Emmm, hrrrr, hummphh....
Originally Posted by John Roberts
centimeters, it's centimeters -- change the 'mm' to 'cm'.
OK, I realize that I am in the minority here, but I have made a choice and simply stated my opinion (just like everyone else) :rolleyes:
Originally Posted by Nicholas Lindan
I own and have used:
The old Kodak "computer" in their B&W dataguide.
Mr. Linden's ruler
an Ilford EM10
the enlarging attachment for a Gossen Luna pro
the algebra formula being discussed.
All of these got me close. "Close!" I still had to fine tune, and - in my experience - a test strip and/or a "work print" or two ended up being made anyway. Starting with a test strip is, for me, the quickest, cheapest and most efficient method.
Even with the EM-10 I still do a test strip...... have you priced cibachrome materials.... I would never just toss in a bigger sheet of paper and run a print like it would be a final.....
Originally Posted by David Brown
It should be possible to tweak the formula to be "spot on" at any enlarger height.

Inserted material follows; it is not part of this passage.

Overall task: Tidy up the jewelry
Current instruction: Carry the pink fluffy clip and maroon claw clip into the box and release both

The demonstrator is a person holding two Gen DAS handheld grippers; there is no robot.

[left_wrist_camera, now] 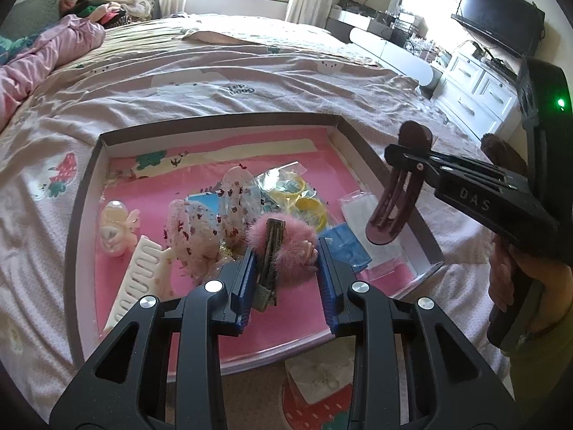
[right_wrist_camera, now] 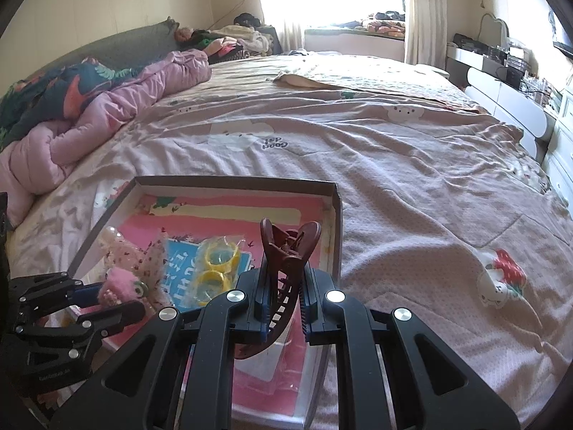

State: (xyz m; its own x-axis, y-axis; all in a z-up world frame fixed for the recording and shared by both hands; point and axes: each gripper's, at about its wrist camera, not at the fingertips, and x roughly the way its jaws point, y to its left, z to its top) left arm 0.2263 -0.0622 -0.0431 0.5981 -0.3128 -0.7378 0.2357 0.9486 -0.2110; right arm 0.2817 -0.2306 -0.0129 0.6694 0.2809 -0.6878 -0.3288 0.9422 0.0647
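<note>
A shallow box point(left_wrist_camera: 87, 179) with a pink floor lies on the bed. In it are hair accessories. My left gripper point(left_wrist_camera: 284, 268) is shut on a pink fluffy hair clip point(left_wrist_camera: 283, 243) and holds it over the box's near part. It also shows in the right wrist view point(right_wrist_camera: 118, 286). My right gripper point(right_wrist_camera: 284, 286) is shut on a dark red-brown claw clip point(right_wrist_camera: 283, 251) and holds it above the box's right edge. That clip hangs from the gripper in the left wrist view point(left_wrist_camera: 392, 197).
In the box lie a cream claw clip point(left_wrist_camera: 114, 229), a white comb point(left_wrist_camera: 138, 279), a floral mesh bow point(left_wrist_camera: 211, 222), bagged yellow hair ties point(left_wrist_camera: 304, 197) and clear bags point(left_wrist_camera: 358, 211). The box's rim point(right_wrist_camera: 336, 229) borders wrinkled bedsheet. A pink duvet point(right_wrist_camera: 107, 114) lies left.
</note>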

Things that probably aren't being taken into account are paper reciprocity, actual lens-to-print distance (not the hypotenuse of lens-to-print distance and chassis stalk angle), and the aforementioned contrast loss due to light scatter with increase in magnification factor.
Time for a real world test ...
Conditions: Beseler 45MX, condenser light source, Stouffer 4x5 31-step tablet, 150mm Rodagon, Ilford MGIV RC glossy, #2 1/2 filter, D-72 70F 2 min
Prints were made at 4x5 (1:1), 5x7, 8x10, 11x14 and 16x20.
In each case the #1 step was metered with the Darkroom Automation meter. Time was controlled with a DA f-Stop timer. A total of 10 stops of exposure (meter reading + timer setting = 10) was given in each case.
The results are as consistent as I could ever do with test strips. All the prints were made with the same contrast filtration - results would be a bit closer if contrast were tweaked.
Time to find new exposure and set it into the timer after changing magnification - less than 5 seconds.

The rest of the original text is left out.